◆ Problem requirements ◆
Please copy out each line of the entries in which "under" appears.

___ Provided data ___

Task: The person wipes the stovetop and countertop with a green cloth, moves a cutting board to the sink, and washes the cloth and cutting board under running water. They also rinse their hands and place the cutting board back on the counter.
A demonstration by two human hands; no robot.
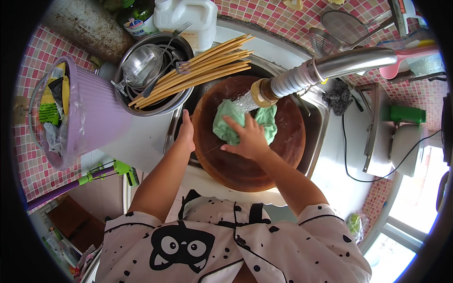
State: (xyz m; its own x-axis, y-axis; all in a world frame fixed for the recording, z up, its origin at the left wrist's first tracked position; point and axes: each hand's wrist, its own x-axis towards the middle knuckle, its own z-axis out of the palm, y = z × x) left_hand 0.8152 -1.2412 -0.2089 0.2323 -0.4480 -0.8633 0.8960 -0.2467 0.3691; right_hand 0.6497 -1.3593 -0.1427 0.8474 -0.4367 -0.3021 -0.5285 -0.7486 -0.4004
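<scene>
A large round brown wooden board (247, 169) lies over the metal sink (320, 131), tilted or flat, I cannot tell. A wet green cloth (226, 123) rests on it, bunched in two lumps. Water runs from the tap's flexible spout (263, 92) onto the cloth. My right hand (247, 136) presses on the cloth with its fingers spread, and part of the cloth is hidden beneath it. My left hand (187, 132) is held upright along the board's left edge, fingers together and palm against the rim, not wrapped round it.
A metal bowl (155, 114) with glassware, forks and wooden chopsticks (208, 63) stands at the sink's upper left; the chopsticks jut over the sink. Behind it is a white plastic jug (205, 24). A purple bin (99, 109) stands left, a black scouring pad (338, 97) right.
</scene>
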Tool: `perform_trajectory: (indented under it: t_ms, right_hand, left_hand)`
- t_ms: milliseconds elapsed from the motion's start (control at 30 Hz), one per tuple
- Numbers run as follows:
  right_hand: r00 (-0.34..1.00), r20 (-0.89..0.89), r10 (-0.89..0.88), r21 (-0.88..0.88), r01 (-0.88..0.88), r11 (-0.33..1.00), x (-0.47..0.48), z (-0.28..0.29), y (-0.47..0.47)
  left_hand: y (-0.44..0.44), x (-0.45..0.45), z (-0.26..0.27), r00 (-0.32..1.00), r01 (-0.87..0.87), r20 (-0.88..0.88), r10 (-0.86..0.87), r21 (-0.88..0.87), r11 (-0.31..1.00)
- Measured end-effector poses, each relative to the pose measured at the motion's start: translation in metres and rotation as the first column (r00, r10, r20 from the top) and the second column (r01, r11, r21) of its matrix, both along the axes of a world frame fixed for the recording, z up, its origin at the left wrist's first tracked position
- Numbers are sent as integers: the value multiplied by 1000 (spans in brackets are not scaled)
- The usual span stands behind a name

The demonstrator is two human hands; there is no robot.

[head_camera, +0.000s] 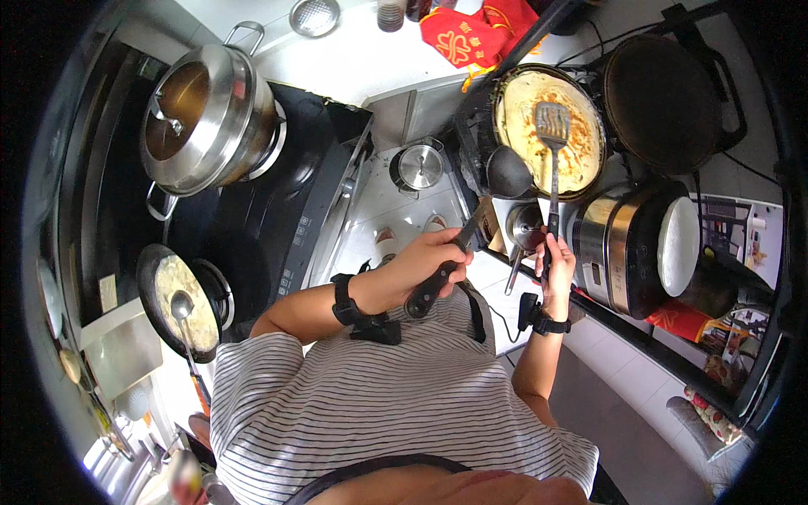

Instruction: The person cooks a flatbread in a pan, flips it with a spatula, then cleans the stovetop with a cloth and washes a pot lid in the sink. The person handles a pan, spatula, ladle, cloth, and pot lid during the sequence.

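My left hand (439,262) grips the black riveted handle of a dark ladle (508,172), whose bowl is at the near left edge of a round griddle pan (603,148). My right hand (557,262) holds a slotted metal turner (553,129) by its black handle. The turner's head is over a pale, brown-spotted flatbread (524,95) in the pan; whether it touches the bread cannot be told. The pan's dark lid (663,104) stands raised on the right.
On the left, a lidded steel pot (233,126) and a frying pan (146,265) with pale food and a spoon stand on a black hob (265,221). At right are a rice cooker (606,252) and a small pan (527,224). A lidded pot (421,167) sits low ahead.
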State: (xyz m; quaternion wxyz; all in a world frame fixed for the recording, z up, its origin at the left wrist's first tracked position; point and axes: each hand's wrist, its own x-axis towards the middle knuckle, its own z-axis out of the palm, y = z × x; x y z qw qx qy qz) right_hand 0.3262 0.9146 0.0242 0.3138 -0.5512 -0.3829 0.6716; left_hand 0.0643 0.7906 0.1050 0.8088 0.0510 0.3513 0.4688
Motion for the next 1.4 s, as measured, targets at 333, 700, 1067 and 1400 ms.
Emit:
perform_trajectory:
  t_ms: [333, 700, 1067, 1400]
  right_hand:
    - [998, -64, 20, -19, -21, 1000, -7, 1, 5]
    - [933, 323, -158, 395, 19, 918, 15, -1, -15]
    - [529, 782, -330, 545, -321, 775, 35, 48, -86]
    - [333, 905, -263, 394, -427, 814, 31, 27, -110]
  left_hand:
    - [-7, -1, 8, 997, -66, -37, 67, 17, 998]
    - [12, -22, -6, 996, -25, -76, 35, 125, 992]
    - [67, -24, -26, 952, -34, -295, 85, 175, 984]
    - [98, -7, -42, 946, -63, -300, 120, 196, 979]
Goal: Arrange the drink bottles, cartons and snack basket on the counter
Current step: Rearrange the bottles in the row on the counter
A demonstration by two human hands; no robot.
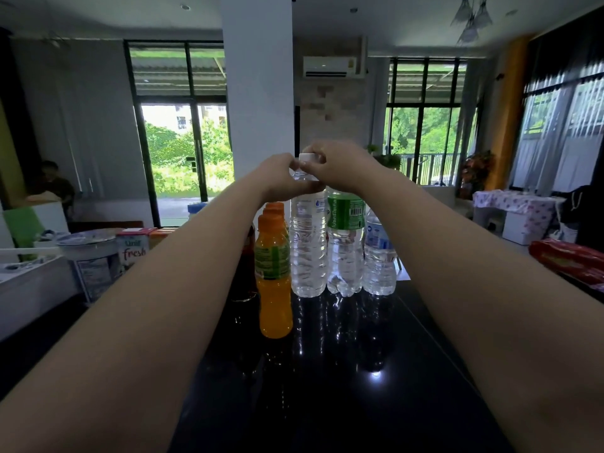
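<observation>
A tall clear water bottle [308,246] with a white cap stands upright on the black counter [343,371]. My left hand [281,178] grips its neck and my right hand [333,168] pinches the cap. To its right stand a green-labelled water bottle [345,246] and a smaller blue-labelled water bottle [379,256]. On its left, orange juice bottles [274,276] stand in a row, with a dark drink bottle [245,266] partly hidden behind my left forearm. Milk cartons [132,250] sit at the far left. No snack basket is visible.
A white tub with a bowl on top [93,256] stands left of the cartons. A red snack package [568,259] lies at the right edge. A white pillar [258,86] rises behind the bottles. A person sits far left by the wall.
</observation>
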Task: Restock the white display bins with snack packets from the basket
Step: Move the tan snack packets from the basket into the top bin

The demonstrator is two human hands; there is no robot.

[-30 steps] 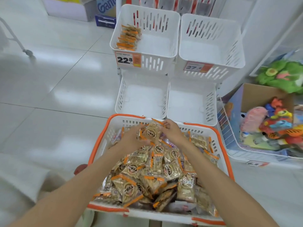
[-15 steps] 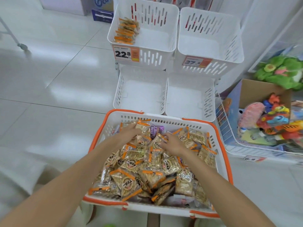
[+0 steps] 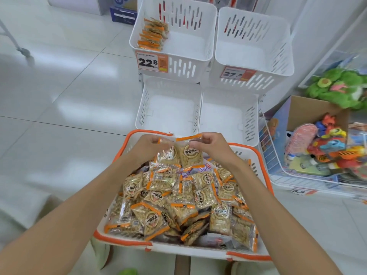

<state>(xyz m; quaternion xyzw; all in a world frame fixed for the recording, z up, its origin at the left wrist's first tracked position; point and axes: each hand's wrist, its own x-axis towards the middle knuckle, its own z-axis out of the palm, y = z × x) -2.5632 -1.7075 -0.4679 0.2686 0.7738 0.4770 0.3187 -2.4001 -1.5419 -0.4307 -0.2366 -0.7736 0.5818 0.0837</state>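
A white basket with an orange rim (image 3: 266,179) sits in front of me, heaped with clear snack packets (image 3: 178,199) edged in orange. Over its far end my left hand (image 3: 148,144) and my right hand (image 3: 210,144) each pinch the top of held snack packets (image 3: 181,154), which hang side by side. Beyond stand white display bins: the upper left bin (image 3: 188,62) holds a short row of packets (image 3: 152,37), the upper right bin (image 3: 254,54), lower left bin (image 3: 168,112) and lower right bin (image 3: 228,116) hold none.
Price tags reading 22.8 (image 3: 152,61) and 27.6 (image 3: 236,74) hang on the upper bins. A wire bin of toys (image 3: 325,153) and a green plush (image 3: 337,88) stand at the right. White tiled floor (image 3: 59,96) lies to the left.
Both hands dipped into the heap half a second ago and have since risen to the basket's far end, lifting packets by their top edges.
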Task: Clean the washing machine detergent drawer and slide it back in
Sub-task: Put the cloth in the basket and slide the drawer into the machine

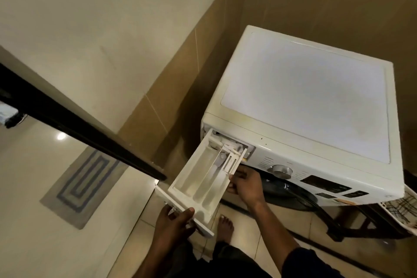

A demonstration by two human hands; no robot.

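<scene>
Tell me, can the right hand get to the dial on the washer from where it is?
Probably yes. The right hand grips the drawer's side just below and left of the dial, with only bare panel between them. It would have to let go of the drawer first; the left hand holds the front.

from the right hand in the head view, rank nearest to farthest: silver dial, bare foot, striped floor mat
1. Round silver dial on the white washing machine's front panel, just up and right of the right hand.
2. Bare foot on the tiled floor, below the hand.
3. Grey rectangular floor mat with blue stripes, far off to the left, beyond the white plastic detergent drawer.
</scene>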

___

◆ Exercise result ◆
Task: The person wipes the stovetop and countertop with a green cloth, moves a cutting board to the sink, and washes the cloth and cutting board under running water. They also rinse their hands and place the cutting board back on the counter.
Tool: `perform_trajectory: (indented under it: t_ms, right_hand, left_hand)`

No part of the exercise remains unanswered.